5 Les émeutes de Soweto (16 juin 1976), une date charnière

1976 est une année tournant dans l’histoire de l’Afrique du Sud et dans l’évolution du système d’apartheid. Les émeutes de Sharpeville ont eu comme conséquence de bâillonner les principaux mouvements d’opposition noire : alors que l’ANC et le PAC subsistent en exil, les principaux responsables de l’Umkhonto sont arrêtés à Rivonia près de Johannesburg en juin 1963. Nelson Mandela fait parti des prévenus accusés de complot révolutionnaire. Jugés lors du procès dit de Rivonia (1963-1964), 8 sur 9 d’entre eux sont condamnés à la réclusion à perpétuité431.

Le gouvernement afrikaner s’est comme figé au sein de sa forteresse, dans le « confort » des lois de l’apartheid432 en place depuis les années 50 et dans la mise en place d’un nouvel arsenal répressif visant à saper toutes tentatives ou actes d’opposition au régime433. Cette menace répressive n’empêche pas dans les années 70 la naissance d’une contestation noire plus radicale au sein de la classe étudiante. En 1968, Steve Biko434 fonde le syndicat d’étudiants South African Students Organisation (SASO), syndicat noir rompant avec d’autres organisations étudiantes aux mains des Blancs435. C’est au sein de cette structure que naîtra le mouvement de la Black Consciousness et la plate-forme politique du Black People’s Convention (1972). Cette nouvelle inspiration politique traduit la nette volonté de la jeunesse noire de rompre avec la conception d’une société multiraciale et avec une philosophie de tendance libérale. Les années 70 s’amorcent ainsi dans un climat de renouveau au sein de l’opposition.
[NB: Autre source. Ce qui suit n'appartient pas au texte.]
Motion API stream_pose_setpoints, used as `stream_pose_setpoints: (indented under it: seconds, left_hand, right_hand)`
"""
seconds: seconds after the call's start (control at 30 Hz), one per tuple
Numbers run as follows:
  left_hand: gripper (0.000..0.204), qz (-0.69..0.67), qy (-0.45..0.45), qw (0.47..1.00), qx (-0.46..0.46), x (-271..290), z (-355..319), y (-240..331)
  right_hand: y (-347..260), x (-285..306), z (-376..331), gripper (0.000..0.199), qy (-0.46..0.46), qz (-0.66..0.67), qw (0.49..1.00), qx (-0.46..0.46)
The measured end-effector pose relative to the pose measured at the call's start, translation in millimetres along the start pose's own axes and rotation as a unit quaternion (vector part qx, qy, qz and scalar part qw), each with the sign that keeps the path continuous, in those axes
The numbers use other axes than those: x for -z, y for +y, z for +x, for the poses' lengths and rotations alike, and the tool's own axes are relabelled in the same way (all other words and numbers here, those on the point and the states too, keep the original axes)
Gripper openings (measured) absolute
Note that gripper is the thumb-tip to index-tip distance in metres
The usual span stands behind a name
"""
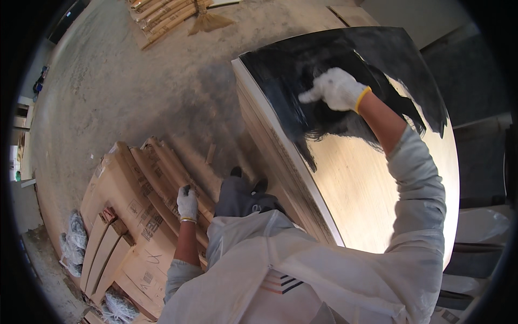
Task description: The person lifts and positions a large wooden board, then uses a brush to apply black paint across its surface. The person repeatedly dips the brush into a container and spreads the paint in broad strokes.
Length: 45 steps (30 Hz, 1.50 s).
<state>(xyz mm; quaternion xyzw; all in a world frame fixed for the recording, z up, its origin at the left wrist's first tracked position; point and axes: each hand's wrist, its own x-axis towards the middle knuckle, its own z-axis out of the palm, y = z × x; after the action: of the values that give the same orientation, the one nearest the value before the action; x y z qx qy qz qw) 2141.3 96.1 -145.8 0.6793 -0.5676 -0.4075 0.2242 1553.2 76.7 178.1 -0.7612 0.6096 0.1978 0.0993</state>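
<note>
My right hand (pixel 337 89), in a white knitted glove with a yellow cuff, is over the black-coated part of a pale wood-grain board (pixel 359 200). Its thumb side points left and the other fingers curl down toward the surface; whatever they may hold is hidden beneath the hand. The wet-looking black coating (pixel 280 81) covers the board's far part, with streaky, ragged edges over the bare wood grain. Low at my left side, my left hand (pixel 187 204) hangs in a matching glove with its fingers curled. Something dark shows at its fingertips, either a stain or a small thing.
The board tops a tall stack of panels (pixel 280 156). Flat cardboard packages (pixel 145 210) lean or lie to my left, with clear plastic wrapping (pixel 74 243) beside them. At the far side are more long packages (pixel 167 16) and a broom head (pixel 210 22). The concrete floor (pixel 113 81) is dusty.
</note>
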Motion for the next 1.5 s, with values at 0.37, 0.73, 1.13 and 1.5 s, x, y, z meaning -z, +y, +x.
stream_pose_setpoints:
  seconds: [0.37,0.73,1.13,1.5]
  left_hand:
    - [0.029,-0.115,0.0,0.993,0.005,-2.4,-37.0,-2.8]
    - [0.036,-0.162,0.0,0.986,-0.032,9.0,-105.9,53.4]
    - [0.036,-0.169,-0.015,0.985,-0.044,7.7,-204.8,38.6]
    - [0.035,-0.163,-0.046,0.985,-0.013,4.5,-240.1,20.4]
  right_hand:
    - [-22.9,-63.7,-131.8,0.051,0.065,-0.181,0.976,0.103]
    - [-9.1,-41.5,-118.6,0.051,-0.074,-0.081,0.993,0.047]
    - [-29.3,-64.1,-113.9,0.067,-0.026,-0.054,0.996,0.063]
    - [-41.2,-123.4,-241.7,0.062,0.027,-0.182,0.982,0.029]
La question sud-africaine et l’évolution du système d’apartheid ne sont que très peu répercutées dans la presse chrétienne française dans les années 60 et c’est à partir de 1976 que les observateurs tourneront de nouveau un regard attentif vers l’Afrique du Sud.

Notes
431.

Parmi eux, Nelson Mandela, Walter Sisulu, Govan Mbeki et Raymond Mhlaba, tous dirigeants de l’ANC.

432.

Si la situation politique semble être à l’état d’immobilité dans les années 60, l’Afrique du Sud voit se redessiner avec une certaine inquiétude la géopolitique des pays voisins. En 1964, c’est la Rhodésie du Nord (Zambie) et le Nyassaland (Malawi) qui acquièrent leur indépendance. Entre 1966 et 1968, c’est au tour de 3 territoires d’Afrique australe anciennement administrés par la couronne britannique de devenir indépendant : le Lesotho et le Swaziland (monarchies constitutionnelles) ainsi que le Botswana (régime présidentiel).

433.

A partir de 1962, le délit de sabotage encourt la peine capitale. En 1963, la police voit ses pouvoirs accrus pour interroger les suspects. La durée légale de garde à vue augmente, passant de 12 jours en 1962 à 180 jours en 1965. En 1967, le terrorism Act punit tout acte de terrorisme, terme vague qui rassemble toutes les activités susceptibles de porter atteinte à l’ordre établi. « Opposition et subversion deviennent synonymes, permettant l’amalgame entre préservation de l’ordre et maintien du parti au pouvoir au nom de la lutte contre le terrorisme qui ne peut être que d’inspiration communiste », in P. COQUEREL, l’Afrique du Sud des Afrikaners, op.cit., p. 228.

434.

Je reviendrai sur la personnalité de Steve Biko et le mouvement de la Conscience noire.

435.

Le National Union of South African Students était un syndicat certes multiracial mais dont l’organisation était aux mains des blancs.